Most notable is that listed in Article 3, Section 301, (a), of the Pennsylvania Worker’s Compensation Act, which states “no compensation shall be paid when the injury or death is intentionally self-inflicted or is caused by the employee’s violation of law, including, but not limited to, the illegal use of drugs.”
Pennsylvania law places the burden of proof on the employer to demonstrate employee intoxication at the time of injury, and that intoxication was the cause of injury.
Following a serious workplace injury, an employer may require the injured employee to take a drug test in order to determine whether alcohol or illegal drug use caused the injury. In the event of a positive drug test, an injured employee’s claim may be denied.
Does Workman’s Comp Always Require Drug Tests?
Because of federal regulations related to post-injury drug testing, claimants are not always subject to workman’s comp drug tests.

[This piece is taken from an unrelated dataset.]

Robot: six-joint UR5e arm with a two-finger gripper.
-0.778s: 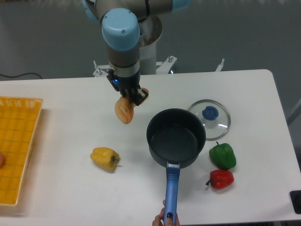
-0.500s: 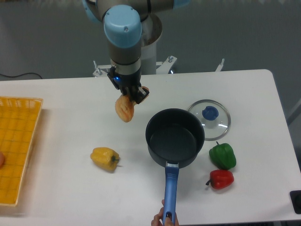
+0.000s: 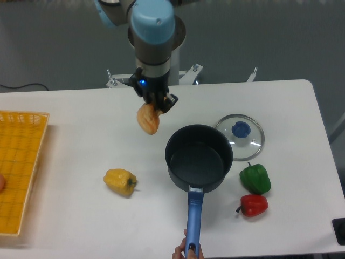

In May of 2016, the Occupational Safety and Health Administration (OSHA) instituted a series of new anti-retaliation provisions related to post-incident drug testing in workers compensation cases. OSHA explicitly forbids “employers from retaliating against employees for reporting work-related injuries or illnesses,” by “drug testing employees for reporting work-related injuries or illnesses without an objectively reasonable basis for doing so.” While this provision does not constitute a blanket prohibition of post-incident drug testing, it does specifically outline the types of permissible workplace drug tests.
Examples of drug tests permitted by OSHA anti-retaliation provisions are:
- Random drug testing
- Drug testing unrelated to the reporting of a work-related injury or illness
- Drug testing under a state workers’ compensation law
- Drug testing under other federal law, such as a U.S. Department of Transportation rule
- Drug testing to evaluate the root cause of a workplace incident that harmed or could have harmed employees. If the employer chooses to use drug testing to investigate the incident, the employer should test all employees whose conduct could have contributed to the incident, not just employees who reported injuries
Employers who violate this provision by engaging in retaliatory post-accident drug and alcohol testing are subject to OSHA citations. As a result, employers may only conduct post-accident drug tests when there is a legitimate reason to believe that illegal drugs or alcohol were responsible for the injury.
What Kind of Drug Test Does Workers Comp Use?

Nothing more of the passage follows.